> What the task requires
Which lines in the records below hold the word "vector"? Copy each of them.

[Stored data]
========================================================================

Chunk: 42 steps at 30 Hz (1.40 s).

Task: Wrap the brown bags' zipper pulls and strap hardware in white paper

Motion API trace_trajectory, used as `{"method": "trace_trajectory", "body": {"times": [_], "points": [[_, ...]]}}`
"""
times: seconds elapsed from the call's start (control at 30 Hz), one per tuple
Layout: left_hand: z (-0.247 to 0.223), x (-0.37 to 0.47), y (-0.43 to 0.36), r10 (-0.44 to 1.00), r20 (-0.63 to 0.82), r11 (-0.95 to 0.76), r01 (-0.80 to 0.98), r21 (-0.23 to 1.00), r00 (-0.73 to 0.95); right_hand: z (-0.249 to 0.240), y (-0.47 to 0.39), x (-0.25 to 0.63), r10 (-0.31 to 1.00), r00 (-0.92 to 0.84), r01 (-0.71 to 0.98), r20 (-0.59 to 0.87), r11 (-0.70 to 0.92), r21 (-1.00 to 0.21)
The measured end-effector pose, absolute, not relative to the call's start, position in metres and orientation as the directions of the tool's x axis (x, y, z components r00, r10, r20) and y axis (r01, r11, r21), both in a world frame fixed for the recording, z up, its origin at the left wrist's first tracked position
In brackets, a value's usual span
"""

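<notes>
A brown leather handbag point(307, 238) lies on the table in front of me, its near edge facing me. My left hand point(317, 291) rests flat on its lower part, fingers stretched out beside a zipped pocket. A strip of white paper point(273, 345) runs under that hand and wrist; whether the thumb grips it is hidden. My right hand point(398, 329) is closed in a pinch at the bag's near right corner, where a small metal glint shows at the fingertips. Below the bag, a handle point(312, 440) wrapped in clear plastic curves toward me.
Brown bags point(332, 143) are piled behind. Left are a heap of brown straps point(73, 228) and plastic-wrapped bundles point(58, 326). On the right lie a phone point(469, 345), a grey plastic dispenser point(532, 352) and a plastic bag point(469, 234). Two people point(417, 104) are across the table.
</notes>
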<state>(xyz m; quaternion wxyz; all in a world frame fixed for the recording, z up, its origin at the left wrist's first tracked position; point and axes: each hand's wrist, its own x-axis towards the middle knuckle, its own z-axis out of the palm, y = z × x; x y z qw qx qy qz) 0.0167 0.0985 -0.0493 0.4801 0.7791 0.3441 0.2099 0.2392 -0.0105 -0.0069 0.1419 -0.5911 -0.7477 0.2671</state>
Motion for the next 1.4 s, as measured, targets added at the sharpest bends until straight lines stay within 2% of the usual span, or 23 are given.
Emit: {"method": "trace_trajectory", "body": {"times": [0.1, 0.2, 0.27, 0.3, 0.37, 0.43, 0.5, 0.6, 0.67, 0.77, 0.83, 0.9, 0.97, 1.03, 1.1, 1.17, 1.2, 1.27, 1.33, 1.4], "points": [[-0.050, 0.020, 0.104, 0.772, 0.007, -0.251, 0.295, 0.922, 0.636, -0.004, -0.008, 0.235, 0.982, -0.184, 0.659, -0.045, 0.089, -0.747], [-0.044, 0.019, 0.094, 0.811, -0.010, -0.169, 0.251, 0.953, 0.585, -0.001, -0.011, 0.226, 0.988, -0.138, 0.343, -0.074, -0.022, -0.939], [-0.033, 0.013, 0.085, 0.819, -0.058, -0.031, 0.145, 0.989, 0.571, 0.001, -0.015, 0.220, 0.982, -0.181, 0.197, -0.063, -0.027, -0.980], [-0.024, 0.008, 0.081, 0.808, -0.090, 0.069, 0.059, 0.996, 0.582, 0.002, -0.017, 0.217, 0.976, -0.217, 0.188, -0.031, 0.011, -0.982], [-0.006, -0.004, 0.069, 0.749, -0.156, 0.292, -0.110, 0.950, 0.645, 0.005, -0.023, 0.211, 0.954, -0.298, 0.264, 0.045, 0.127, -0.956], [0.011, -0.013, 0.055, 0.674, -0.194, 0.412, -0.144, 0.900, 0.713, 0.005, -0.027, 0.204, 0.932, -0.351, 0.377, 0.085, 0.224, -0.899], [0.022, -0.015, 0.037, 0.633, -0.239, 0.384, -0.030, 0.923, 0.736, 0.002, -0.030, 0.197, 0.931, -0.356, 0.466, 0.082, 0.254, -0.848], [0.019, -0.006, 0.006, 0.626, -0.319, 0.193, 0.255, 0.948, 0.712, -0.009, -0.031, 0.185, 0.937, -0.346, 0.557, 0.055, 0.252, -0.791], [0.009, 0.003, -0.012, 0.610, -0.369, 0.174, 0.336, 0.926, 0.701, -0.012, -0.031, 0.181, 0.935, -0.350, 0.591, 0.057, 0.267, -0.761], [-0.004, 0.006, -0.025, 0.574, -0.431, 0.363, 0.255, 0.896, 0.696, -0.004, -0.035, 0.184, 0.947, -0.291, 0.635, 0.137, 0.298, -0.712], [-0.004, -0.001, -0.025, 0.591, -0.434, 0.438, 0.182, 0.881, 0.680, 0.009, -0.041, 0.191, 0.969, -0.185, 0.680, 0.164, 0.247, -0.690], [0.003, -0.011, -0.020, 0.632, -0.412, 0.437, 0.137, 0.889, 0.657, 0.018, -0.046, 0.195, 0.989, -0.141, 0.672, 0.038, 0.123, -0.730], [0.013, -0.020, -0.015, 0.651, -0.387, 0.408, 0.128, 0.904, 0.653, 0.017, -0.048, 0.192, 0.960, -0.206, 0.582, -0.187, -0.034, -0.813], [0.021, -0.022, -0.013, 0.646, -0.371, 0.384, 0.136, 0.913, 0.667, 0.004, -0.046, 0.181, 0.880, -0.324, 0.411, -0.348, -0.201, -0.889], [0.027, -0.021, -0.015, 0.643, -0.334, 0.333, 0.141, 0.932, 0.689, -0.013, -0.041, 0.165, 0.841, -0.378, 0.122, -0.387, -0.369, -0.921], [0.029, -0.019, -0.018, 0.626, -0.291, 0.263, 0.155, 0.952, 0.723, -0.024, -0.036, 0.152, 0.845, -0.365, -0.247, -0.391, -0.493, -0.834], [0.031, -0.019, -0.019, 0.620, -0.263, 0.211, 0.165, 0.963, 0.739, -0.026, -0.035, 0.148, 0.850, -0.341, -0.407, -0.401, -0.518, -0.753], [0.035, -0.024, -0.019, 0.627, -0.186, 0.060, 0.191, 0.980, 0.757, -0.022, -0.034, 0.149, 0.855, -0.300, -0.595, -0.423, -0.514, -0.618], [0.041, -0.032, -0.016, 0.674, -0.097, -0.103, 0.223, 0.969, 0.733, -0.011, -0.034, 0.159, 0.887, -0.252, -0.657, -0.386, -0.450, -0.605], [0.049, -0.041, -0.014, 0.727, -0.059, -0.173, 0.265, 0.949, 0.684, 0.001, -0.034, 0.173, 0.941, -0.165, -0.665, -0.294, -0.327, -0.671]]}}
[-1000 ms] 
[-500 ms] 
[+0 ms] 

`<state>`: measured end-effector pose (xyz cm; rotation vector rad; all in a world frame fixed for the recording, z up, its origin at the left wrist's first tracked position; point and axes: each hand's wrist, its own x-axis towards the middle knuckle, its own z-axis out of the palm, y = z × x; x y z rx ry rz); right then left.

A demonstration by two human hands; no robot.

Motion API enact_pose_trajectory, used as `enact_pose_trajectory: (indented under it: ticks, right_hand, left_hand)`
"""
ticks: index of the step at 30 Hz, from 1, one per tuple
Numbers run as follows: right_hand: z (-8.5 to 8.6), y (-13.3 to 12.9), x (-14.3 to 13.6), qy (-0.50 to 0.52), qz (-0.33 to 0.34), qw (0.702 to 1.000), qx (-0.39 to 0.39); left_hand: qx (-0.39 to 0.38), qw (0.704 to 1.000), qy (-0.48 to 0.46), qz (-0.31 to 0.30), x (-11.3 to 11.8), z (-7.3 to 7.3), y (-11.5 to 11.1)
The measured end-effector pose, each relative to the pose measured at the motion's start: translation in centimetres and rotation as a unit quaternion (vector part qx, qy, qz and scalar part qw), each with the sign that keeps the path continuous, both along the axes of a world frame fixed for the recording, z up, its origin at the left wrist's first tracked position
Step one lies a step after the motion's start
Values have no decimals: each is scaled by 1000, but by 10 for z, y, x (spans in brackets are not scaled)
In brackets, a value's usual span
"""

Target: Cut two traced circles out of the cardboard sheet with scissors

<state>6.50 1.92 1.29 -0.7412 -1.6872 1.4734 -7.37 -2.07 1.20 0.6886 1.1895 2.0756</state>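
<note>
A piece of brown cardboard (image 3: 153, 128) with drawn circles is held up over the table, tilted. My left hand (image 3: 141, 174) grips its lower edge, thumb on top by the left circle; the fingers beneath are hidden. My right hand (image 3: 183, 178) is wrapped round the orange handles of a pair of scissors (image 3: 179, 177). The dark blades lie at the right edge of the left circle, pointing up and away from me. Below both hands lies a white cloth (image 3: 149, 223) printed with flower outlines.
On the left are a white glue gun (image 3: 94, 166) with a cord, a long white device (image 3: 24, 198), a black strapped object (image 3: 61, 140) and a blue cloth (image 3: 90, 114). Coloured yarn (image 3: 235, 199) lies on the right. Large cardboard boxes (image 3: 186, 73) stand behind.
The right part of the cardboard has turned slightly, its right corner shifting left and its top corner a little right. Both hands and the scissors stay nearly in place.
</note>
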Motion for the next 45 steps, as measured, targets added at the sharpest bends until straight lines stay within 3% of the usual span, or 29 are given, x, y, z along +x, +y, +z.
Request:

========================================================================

> Output
`<state>`: measured end-effector pose (xyz cm; rotation vector rad; all in a world frame fixed for the recording, z up, its origin at the left wrist's first tracked position; point and axes: each hand's wrist, its own x-axis towards the middle knuckle, its own z-axis out of the palm, y = z × x; x y z rx ry rz); right then left.
The measured end-effector pose, each relative to the pose measured at the motion's start: translation in centimetres and rotation as a unit quaternion (vector part qx, qy, qz and scalar part qw), each with the sign that keeps the path continuous, both along the axes of a world frame fixed for the recording, z up, its origin at the left wrist's first tracked position

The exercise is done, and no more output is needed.